The healthcare provisions passed include:
- Imposing price caps on Medicare Part B and D drugs
- Reforming the Part D benefit and capping out-of-pocket costs
- Imposing rebates on price increases greater than inflation
- Limiting beneficiary out-of-pocket costs for insulin in Medicare to $35 a month
- Creating a new add-on payment for biosimilars in Part B
- Eliminating cost-sharing for certain Medicare-covered vaccines
- Nullifying a Trump-era rule requiring plans to pass rebates on to patients at the pharmacy counter until 2032
- Extending ACA subsidies for higher-income Americans, while making more generous subsidies for lower-income Americans
The IRA was positioned as the solution to reducing healthcare costs for all Americans, but it is really a gutting of Medicare. The most damaging aspect is its elimination of the ban on the government interfering in private sector price negotiations in Medicare Part D. This is a classic DC-style ‘solution in search of a problem.’ Part D consistently delivers high value to seniors, providing choices, low premiums, and consistently coming in under budget projections. A 2020 survey by the Medicare Payment Advisory Commission (MedPAC) found that 88 percent of Medicare beneficiaries ages 65 and older reported being very or somewhat satisfied with the overall quality of their healthcare compared to 82 percent of privately-insured adults ages 50 to 64.
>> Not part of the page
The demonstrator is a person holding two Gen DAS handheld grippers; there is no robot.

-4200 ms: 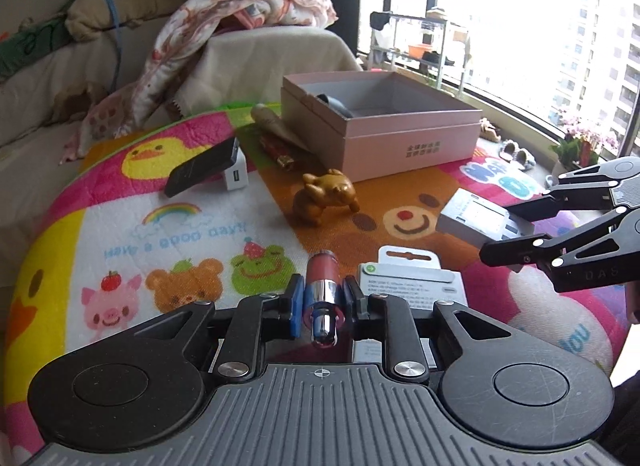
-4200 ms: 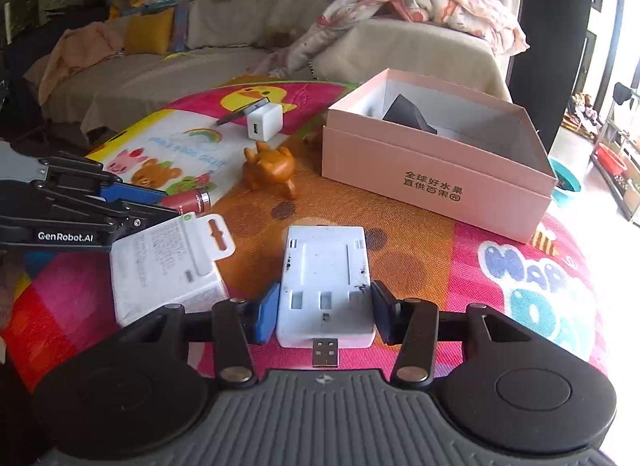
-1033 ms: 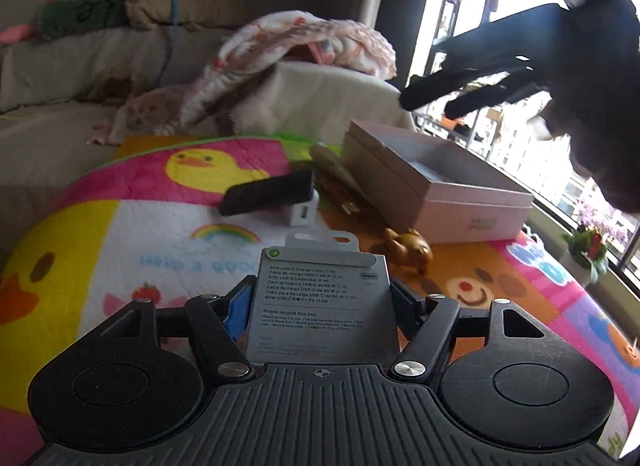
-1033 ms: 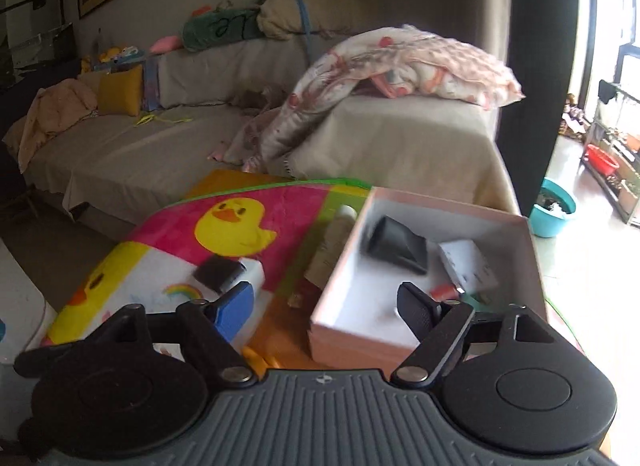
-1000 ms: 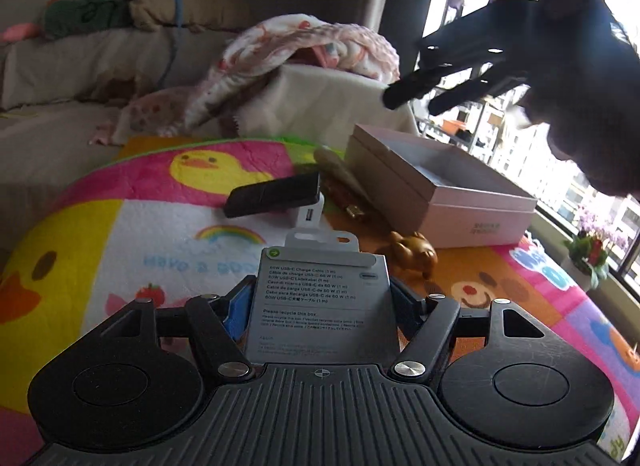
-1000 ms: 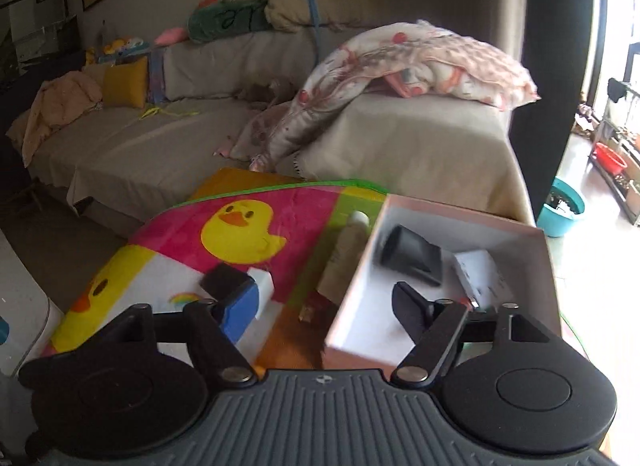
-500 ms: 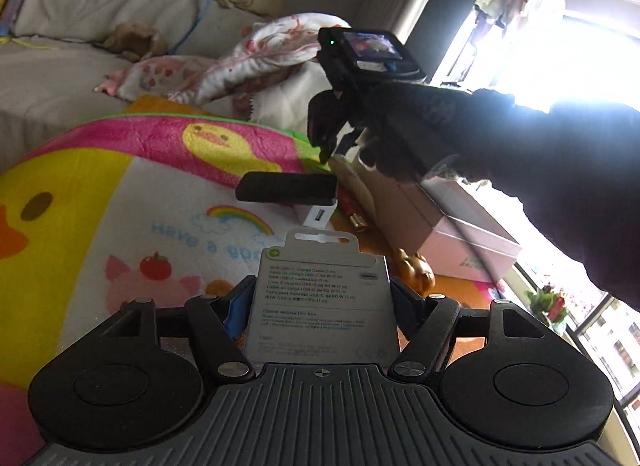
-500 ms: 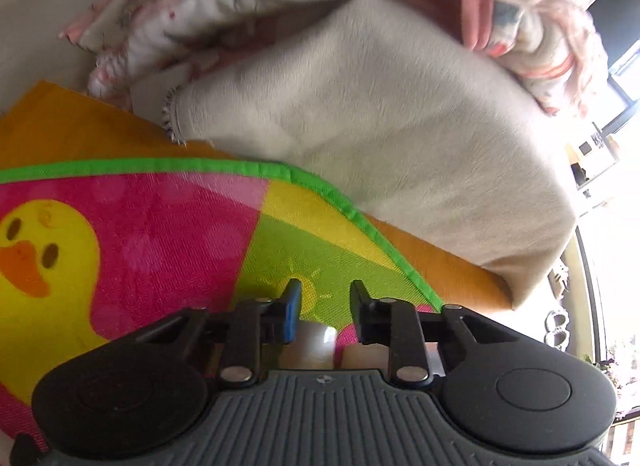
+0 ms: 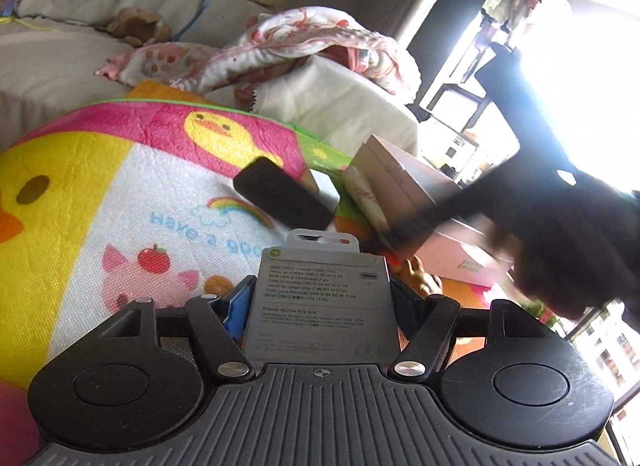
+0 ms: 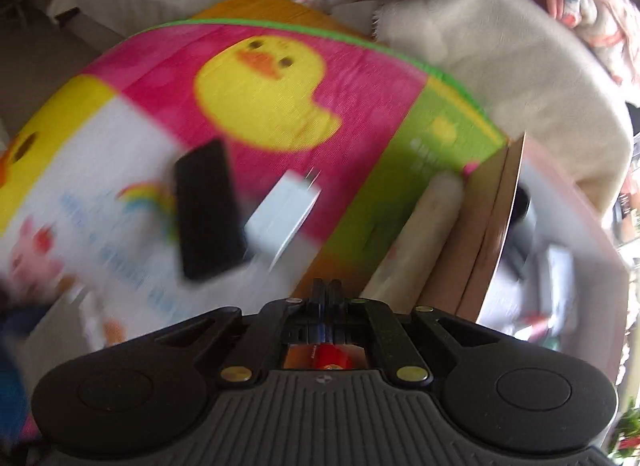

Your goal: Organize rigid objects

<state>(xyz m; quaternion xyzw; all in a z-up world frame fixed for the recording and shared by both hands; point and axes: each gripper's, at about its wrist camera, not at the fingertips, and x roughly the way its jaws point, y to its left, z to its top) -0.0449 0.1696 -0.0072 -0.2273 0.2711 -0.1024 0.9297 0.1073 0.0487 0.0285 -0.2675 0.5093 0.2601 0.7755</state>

The number one reason for these high satisfaction rates is affordability. While health insurance premiums are going up in 2023 for Americans who receive health insurance through their employer, the Centers for Medicare and Medicaid Services (CMS) reports Medicare premiums are expected to decline in 2023 from $32.08 to $31.50 with nearly 200 plans offering zero-dollar premiums for low-income enrollees.
But those low premiums could soon be a thing of the past as the IRA replaces private plan negotiators, like Cigna, Humana, and CVS Health – some of the country’s most experienced and aggressive drug discounters – with the Department of Health and Human Services (HHS). Taking the power out of the hands of private plan negotiators and giving it to politicians and lobbyists, leaving patients on the sideline. Americans should be afraid. We’ve seen how the government managed COVID and how it deals with the budget – as of now, the government will shut down unless Congress can come to a last-minute agreement by December 16 – how are we supposed to trust that it knows best when negotiating drug prices? The answer is simple, we can’t.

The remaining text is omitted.